Finally, the Brexit Phoney War Is over; Britain’s Trump-Style Revolution Has Begun, by James Delingpole.
This is it — the moment we’ve been waiting for. The moment when the Brexit rebellion finally began.
“Enough of this pissing about. Enough lawyerly excuses and Civil Service prevarication and Remainer politician manoeuvrings. We voted Brexit. Now give us Brexit. Give us Brexit, strong and hard, Boris!”.
That, in a nutshell, is what the people of Britain have been saying this week. Except that the way they have expressed it is in the context of another issue entirely. Instead of talking about Brexit, everyone has been preoccupied with two other “b” words — Boris and the burqa.
But make no mistake, it is Brexit that is the underlying reason as to why Boris Johnson v the Burqa has been dominating the British media’s news agenda with such extraordinary persistence all week.
Like the assassination of Archduke Franz Ferdinand in Sarajevo in 1914, the Boris and the Burqa business is just a pretext for the inevitable main event which was always going to happen in one form or another, only till it happened no one knew quite how or when. …
Get this one right and Britain, once more, will be a force to be reckoned with. …
Get this one wrong and it’s pretty much game over for this particular corner of Western Civilisation. …
Analysis:
To understand why this story is so important, you need to see it as a clash between the two dominant ideological forces of our time. It’s difficult giving them labels because each is so multifarious and fissiparous. But for the sake of argument, let’s call them Traditionalism v Post-Modernism. …
Post-modernists, broadly, want to make the world anew on a ‘progressive’ model which rejects the past, embraces change as an automatic good, which seeks to impose — by force, if necessary — ‘social justice’ on a world it divides into oppressed and oppressors, and which believes that there is no such thing as absolute truth — only a succession of competing narratives.

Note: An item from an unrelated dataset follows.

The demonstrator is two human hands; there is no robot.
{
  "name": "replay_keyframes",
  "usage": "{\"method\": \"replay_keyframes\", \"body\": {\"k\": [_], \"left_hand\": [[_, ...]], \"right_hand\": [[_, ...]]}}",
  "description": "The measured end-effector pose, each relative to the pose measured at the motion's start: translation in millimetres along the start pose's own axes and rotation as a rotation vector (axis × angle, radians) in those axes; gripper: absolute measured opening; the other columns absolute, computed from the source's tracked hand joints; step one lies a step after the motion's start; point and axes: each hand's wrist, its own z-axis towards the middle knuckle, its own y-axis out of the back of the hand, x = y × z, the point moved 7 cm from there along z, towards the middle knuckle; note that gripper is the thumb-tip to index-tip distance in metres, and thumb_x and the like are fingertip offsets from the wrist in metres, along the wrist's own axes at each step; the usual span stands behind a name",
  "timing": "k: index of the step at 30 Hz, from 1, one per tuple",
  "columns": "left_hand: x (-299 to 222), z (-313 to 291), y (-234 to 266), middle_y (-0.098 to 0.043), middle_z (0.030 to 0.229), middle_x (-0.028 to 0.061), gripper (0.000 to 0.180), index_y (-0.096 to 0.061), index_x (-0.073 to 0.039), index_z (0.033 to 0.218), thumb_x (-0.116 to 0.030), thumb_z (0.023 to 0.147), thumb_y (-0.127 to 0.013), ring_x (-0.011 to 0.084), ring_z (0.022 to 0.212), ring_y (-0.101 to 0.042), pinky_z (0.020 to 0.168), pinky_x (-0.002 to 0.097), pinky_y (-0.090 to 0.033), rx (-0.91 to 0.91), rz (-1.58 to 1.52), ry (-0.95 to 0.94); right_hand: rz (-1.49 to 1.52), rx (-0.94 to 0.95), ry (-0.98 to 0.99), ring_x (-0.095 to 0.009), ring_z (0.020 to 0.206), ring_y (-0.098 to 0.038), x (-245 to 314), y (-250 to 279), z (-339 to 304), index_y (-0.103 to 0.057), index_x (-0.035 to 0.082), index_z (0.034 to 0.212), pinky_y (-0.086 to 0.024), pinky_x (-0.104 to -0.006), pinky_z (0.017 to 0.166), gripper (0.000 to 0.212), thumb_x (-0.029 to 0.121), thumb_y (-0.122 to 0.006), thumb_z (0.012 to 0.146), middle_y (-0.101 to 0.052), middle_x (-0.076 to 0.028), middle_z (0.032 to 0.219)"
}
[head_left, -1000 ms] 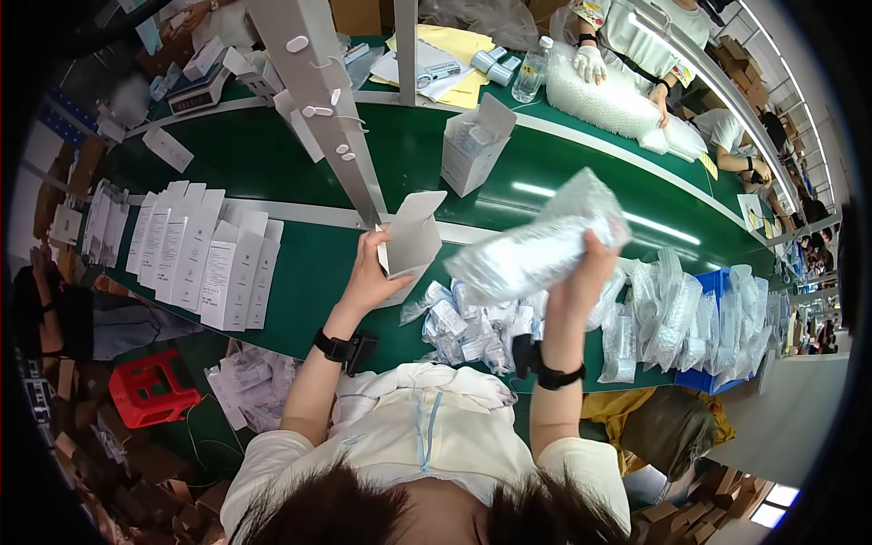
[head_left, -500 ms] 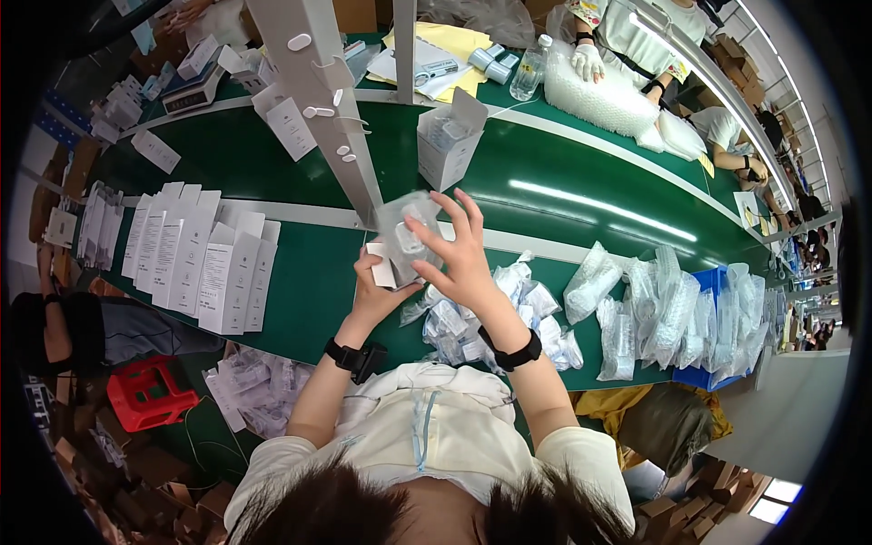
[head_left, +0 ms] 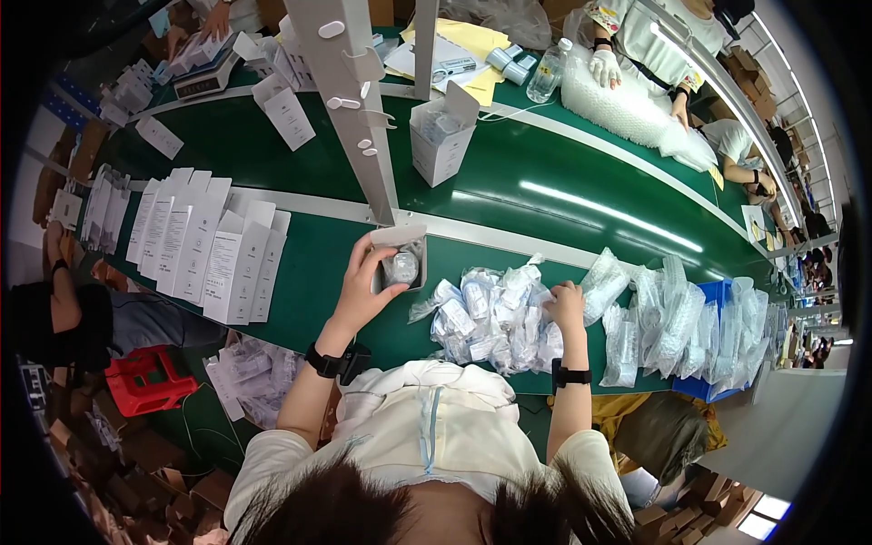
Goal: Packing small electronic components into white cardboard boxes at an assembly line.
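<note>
In front of me stands a small white open-topped box (head_left: pixel 416 274) with its flap up. Inside it sits a clear-plastic-wrapped item (head_left: pixel 400 266). My left hand (head_left: pixel 359 289) is closed round the box's left side, fingertips reaching over the wrapped item. Over on the right, my right hand (head_left: pixel 566 306) has its fingers curled together at the right edge of a heap of small clear-bagged parts (head_left: pixel 495 313). What lies between those fingers is hidden.
A row of upright white boxes (head_left: pixel 222 263) stands at left. Bubble-wrapped pieces (head_left: pixel 620 345) lie at right, partly in a blue bin (head_left: pixel 713 295). A filled open box (head_left: pixel 440 150) sits beyond a metal post (head_left: pixel 363 136). Across the bench, a gloved person handles bubble wrap (head_left: pixel 609 109).
The wrapped item held above the box is now down inside it. My right hand has left it and moved right to the heap of bagged parts. My left hand still has the box.
</note>
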Motion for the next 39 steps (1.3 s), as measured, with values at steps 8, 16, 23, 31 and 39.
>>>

Traditionalists are conservatives, though they may not necessarily identify as such.
Post-modernists are quintessentially Marxist, though they may baulk at the term — preferring to think of themselves as liberals or socialists or social democrats or even “centre-right” conservatives. But this is just semantics and sophistry. As the Polish MEP and philosopher Ryzard Legutko … points out in his must-read book The Demon In Democracy, the “liberal democrat” model championed in the last few decades by everyone from Hillary Clinton to the European Union is really just communism without the secret police, bread queues and gulags.